Data model¶
K-Fish uses DuckDB as the single source of truth. Every forecast, price, news item, and oracle event joins on the same UTC timeline. ADR-0002 rationalizes the choice.
One file, one schema
The warehouse is a single DuckDB file at data/warehouse/kfish.duckdb.
The DuckDB schema kfish holds every domain table; main stays empty
so imports/exports don't collide with the application namespace.
Core tables¶
erDiagram
venues ||--o{ markets : hosts
markets ||--o{ prices : "has time series"
markets ||--o{ decisions : "evaluated by"
markets ||--o| outcomes : "resolves to"
decisions ||--o{ agent_outputs : "composed of"
markets ||--o{ oracle_events : "has UMA events"
markets ||--o{ risk_scores : "scored by"
kfish.venues¶
Registry of trading venues. Seeded with polymarket, kalshi,
hyperliquid. Columns: venue_id (PK), display_name, base_url,
fee_bps, created_at.
kfish.markets¶
One row per market, uniquely keyed by (venue_id, native_id). Carries
question, category, opened_at, closes_at, resolved_at,
resolution_value, and a meta JSON blob for venue-specific fields.
kfish.prices¶
Time series of (market_id, ts, outcome, price). Indexed on
(market_id, ts) for range scans and ASOF joins. Also carries
best_bid/best_ask/volume_24h/liquidity when Gamma exposes them.
kfish.decisions¶
One row per swarm output for a given market at a given timestamp:
| Column | Meaning |
|---|---|
decision_id |
UUID, PK |
market_id, ts |
Forecast point |
horizon_hours |
Time to resolution at ts |
ensemble_prob |
Calibrated YES probability |
ensemble_method |
e.g. "median+extremize" or "venn_abers" |
ensemble_conf |
Aggregator-reported confidence |
market_price_at_ts |
Observed Polymarket mid |
edge_bps |
10000 * (ensemble_prob − market_price_at_ts) |
kelly_frac |
Sized position fraction |
traded |
Whether it was actually routed |
trade_size_usd |
Actual USDC sent |
prompt_version, git_sha |
Reproducibility tags |
kfish.agent_outputs¶
Per-persona reasoning that built a decision. PRIMARY KEY (decision_id,
agent_name). Stores the full reasoning text, tokens in/out, cost,
latency, Langfuse trace ID, and exact model string.
kfish.outcomes¶
Final ground truth: market_id (PK), resolved_at, outcome ∈ {0, 1},
pnl_if_held. This is what retrodiction, calibration, and the Brier
decomposition join against.
kfish.articles¶
Korean news corpus. article_id UUID, url UNIQUE, title_ko/title_en,
body_ko/body_en, body_ko_tokens (Kiwi-tokenized for FTS),
published_at, simhash BIGINT, embedding FLOAT[1024], meta JSON.

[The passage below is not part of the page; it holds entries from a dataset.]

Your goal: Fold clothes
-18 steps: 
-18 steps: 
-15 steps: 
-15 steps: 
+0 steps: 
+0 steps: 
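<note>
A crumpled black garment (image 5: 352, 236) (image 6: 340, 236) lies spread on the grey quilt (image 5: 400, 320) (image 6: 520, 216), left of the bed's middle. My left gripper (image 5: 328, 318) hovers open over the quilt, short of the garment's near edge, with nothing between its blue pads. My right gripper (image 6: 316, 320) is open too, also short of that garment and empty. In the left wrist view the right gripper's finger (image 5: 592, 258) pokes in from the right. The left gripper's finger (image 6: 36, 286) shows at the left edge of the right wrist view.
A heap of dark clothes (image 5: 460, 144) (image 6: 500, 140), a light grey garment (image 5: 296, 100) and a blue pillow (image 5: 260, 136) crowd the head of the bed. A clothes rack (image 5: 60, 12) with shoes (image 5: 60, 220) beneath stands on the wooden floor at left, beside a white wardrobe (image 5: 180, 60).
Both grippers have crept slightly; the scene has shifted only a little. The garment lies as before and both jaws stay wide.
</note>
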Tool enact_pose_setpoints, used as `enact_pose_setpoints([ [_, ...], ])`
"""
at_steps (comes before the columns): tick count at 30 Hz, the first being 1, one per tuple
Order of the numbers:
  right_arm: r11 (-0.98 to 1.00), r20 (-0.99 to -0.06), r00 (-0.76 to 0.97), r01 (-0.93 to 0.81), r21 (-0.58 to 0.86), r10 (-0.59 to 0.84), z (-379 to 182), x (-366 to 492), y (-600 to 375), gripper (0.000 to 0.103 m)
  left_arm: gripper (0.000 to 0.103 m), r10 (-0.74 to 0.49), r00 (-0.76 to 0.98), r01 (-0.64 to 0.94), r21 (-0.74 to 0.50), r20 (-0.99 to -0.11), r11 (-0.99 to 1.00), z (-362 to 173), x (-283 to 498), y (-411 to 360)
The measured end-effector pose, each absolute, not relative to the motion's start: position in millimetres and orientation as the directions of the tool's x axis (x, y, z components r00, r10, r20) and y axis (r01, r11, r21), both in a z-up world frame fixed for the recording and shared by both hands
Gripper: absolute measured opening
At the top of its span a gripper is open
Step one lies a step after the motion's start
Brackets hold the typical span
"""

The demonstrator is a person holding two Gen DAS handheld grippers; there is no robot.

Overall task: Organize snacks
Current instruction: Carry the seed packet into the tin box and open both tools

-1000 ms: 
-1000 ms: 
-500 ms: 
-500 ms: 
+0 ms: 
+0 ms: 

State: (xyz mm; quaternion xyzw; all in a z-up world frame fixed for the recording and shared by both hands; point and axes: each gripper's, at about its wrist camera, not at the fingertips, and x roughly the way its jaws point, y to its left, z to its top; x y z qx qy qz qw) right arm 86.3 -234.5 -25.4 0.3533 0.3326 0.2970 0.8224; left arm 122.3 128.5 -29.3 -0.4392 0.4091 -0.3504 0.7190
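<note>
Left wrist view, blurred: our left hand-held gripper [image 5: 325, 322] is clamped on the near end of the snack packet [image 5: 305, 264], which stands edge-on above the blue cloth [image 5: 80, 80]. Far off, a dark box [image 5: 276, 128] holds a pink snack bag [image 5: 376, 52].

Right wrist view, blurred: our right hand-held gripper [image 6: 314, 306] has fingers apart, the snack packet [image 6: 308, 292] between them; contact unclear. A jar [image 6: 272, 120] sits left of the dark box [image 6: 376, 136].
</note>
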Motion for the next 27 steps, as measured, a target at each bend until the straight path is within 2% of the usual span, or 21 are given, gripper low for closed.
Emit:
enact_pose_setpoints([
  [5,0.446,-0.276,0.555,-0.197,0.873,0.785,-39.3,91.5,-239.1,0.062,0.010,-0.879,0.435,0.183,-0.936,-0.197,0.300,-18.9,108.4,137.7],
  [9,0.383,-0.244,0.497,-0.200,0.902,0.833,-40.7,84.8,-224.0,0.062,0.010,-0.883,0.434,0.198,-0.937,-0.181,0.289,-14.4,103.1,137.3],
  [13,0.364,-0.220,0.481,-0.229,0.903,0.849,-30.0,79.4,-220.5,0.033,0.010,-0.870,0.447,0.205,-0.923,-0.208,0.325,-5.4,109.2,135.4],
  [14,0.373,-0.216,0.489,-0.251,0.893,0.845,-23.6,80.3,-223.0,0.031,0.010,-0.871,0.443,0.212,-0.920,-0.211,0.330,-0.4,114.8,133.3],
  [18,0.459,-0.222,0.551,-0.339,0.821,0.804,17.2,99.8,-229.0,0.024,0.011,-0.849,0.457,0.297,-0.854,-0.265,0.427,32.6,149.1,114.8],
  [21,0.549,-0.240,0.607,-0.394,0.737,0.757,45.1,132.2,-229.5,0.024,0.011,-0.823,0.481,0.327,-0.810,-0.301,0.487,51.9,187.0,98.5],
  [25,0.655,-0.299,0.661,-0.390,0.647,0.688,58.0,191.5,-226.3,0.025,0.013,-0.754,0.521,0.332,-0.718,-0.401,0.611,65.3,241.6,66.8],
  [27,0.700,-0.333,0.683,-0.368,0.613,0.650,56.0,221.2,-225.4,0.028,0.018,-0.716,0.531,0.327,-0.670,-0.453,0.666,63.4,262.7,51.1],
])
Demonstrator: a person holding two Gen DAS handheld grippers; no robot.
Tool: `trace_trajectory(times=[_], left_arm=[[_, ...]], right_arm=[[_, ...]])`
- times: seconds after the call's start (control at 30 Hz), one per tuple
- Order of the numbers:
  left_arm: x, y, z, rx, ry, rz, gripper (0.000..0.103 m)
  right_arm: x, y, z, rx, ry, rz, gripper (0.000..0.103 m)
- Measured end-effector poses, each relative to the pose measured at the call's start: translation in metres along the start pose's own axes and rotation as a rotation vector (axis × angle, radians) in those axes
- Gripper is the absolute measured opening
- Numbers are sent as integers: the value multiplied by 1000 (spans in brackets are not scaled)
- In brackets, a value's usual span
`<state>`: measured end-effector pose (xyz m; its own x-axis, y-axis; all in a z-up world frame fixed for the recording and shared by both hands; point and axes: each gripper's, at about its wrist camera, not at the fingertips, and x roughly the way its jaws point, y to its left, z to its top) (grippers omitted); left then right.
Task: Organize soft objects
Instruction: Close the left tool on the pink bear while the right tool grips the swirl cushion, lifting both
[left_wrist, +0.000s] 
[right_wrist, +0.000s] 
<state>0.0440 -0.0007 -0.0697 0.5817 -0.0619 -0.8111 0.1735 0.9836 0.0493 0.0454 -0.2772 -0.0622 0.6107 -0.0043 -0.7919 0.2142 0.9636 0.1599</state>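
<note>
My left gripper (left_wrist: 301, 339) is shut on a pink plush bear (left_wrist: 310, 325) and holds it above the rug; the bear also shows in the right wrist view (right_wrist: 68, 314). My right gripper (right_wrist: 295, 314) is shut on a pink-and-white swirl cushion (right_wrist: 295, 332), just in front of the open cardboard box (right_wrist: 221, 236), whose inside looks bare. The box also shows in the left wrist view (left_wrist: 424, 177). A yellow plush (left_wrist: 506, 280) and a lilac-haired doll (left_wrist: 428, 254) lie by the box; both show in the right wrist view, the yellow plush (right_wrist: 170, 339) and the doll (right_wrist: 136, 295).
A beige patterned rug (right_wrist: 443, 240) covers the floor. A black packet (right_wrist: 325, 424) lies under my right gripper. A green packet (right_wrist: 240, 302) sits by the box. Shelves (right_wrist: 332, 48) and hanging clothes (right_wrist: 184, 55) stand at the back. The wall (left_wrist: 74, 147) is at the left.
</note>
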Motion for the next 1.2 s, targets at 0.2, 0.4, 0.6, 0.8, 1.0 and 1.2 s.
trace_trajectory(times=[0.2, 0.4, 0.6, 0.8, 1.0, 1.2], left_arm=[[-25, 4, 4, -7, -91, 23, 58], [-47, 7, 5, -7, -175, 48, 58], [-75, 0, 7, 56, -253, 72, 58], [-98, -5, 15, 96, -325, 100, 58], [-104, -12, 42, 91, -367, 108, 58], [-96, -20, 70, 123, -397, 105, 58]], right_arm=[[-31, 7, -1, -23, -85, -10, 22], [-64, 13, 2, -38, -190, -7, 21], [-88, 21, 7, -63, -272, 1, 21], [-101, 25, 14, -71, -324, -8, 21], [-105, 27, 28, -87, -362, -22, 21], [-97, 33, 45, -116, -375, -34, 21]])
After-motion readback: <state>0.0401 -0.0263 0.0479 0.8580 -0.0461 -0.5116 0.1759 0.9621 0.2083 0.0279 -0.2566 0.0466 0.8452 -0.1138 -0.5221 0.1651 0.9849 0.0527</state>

Full-text search is built lazily via fts.ensure_article_fts(); see
News Pipeline.
kfish.oracle_events and kfish.risk_scores¶
UMA Optimistic Oracle state changes and the Bayesian risk scorer's
per-market posteriors. event_type ∈ {ProposePrice, DisputePrice, Settle,
Reset}.
kfish.calibration_rows (view)¶
SELECT d.decision_id, d.ts, d.ensemble_prob, o.outcome
FROM kfish.decisions d
JOIN kfish.outcomes o USING (market_id)
WHERE o.outcome IS NOT NULL;
The Brier decomposer (decompose_brier_sql) reads this view.
ASOF joins¶
Every (market, timestamp) in decisions and agent_outputs needs the
most recent prices row at-or-before that timestamp. Standard JOIN …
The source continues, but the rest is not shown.